Tony Rogerson (b|t) at the time of this writing has only put one post on his new blog, Transaction Log Concepts: Part 1. If this is his typical quality of work, we have a lot to look forward to. I’m personally looking forward to the other 3 parts of this 4 part series.
Grahm Kent (b|t) ran tests on the performance differences between two log files in his post Slow recovery times and slow performance due to large numbers of Virtual Log Files. Both were 5 GB, but one was 16 VLFs (320 MB each) while the other was 20,480 VLFs (0.25 MB each). It was good to see transaction performance as well as recovery performance covered.
If your database is absolutely critical to the point that squeezing an extra couple milliseconds of performance throughout the day would be noticed or if a server coming back online 15 seconds faster would save thousands of dollars, test it. See how it performs in load tests and service restarts using your test servers and your database.

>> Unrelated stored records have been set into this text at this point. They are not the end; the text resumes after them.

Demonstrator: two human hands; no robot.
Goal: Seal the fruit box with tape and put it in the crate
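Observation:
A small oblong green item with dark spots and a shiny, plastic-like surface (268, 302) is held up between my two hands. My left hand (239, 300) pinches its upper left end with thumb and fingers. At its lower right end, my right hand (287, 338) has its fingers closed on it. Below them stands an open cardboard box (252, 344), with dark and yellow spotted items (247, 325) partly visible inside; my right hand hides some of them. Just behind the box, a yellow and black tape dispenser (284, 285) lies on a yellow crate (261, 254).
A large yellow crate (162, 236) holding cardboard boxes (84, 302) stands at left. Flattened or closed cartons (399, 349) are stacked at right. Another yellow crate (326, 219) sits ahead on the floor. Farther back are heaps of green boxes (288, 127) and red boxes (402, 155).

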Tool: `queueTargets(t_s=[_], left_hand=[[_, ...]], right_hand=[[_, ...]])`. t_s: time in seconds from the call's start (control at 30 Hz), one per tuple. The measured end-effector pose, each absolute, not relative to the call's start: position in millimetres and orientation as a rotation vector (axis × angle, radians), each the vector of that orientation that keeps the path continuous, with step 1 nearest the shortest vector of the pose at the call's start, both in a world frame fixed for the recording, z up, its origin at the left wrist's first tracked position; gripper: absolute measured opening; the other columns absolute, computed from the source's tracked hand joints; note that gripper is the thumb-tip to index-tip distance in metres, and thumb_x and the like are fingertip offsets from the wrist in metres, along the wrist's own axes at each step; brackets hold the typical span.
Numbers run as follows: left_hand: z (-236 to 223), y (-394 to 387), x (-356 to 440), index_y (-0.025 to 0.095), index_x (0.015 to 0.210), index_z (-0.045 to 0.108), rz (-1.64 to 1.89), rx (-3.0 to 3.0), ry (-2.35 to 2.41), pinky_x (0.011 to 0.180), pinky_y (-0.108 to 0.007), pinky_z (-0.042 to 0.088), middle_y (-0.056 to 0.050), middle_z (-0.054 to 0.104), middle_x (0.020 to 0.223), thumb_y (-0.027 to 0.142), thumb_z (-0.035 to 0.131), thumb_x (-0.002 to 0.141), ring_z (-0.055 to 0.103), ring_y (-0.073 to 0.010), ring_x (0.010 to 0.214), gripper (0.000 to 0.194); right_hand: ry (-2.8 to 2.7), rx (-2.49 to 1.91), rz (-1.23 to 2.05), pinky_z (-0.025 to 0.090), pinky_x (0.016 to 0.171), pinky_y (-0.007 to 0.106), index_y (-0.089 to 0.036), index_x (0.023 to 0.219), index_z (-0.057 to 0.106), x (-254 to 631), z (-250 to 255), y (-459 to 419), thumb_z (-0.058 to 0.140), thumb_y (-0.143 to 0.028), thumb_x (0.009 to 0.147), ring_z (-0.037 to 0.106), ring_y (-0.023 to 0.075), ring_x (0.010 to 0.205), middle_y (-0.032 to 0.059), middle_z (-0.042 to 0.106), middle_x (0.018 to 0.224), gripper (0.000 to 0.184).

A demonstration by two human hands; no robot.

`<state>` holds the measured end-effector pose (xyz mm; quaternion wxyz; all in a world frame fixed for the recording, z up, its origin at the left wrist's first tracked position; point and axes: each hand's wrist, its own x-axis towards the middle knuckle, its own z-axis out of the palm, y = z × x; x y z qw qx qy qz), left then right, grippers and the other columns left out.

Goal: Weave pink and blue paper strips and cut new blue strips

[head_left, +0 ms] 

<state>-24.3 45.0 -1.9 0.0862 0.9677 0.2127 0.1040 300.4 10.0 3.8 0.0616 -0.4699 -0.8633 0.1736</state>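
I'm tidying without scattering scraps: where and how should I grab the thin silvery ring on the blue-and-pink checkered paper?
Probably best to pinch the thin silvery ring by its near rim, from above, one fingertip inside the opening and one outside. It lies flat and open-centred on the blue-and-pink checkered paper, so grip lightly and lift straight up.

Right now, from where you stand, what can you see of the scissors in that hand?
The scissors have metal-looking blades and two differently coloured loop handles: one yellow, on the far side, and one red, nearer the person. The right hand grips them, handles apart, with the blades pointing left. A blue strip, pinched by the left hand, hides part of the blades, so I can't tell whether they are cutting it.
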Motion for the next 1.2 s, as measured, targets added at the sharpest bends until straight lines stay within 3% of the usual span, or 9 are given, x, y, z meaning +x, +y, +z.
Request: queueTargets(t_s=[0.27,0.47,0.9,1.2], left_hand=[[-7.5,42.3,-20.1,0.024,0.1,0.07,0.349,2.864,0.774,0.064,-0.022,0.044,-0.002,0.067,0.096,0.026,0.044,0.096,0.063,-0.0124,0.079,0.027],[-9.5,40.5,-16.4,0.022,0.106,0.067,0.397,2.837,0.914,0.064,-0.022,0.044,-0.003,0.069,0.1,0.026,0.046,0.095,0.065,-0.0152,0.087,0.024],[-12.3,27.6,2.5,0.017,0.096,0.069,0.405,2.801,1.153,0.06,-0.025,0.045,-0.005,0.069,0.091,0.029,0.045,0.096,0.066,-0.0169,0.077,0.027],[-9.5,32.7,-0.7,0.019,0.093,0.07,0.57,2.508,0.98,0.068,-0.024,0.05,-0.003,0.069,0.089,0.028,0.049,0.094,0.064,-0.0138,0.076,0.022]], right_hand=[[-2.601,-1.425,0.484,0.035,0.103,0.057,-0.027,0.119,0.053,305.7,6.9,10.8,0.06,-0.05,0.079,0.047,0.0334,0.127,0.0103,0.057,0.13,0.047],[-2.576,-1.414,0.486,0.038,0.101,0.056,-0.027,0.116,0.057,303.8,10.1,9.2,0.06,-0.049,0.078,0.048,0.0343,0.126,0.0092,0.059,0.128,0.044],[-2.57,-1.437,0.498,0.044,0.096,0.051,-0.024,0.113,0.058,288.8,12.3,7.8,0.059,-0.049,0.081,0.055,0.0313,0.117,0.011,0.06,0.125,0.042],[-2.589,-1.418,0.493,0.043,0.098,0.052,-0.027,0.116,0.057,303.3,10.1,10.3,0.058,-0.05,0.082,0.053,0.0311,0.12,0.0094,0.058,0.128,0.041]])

If you have a 1 TB log file and verified it needs to be about that big, what happens when you size it so you have 2,000 VLFs that are 500 MB each? What happens when you have 100 VLFs that are 10 GB each? Did it change recovery, any replication you’re doing, backup times, etc.?
Know that this can make a difference and that this is just another configuration change you can test out. Crazy numbers on either side can be bad, and perfect numbers in the middle aren’t going to come from some stranger on the internet that never saw your server.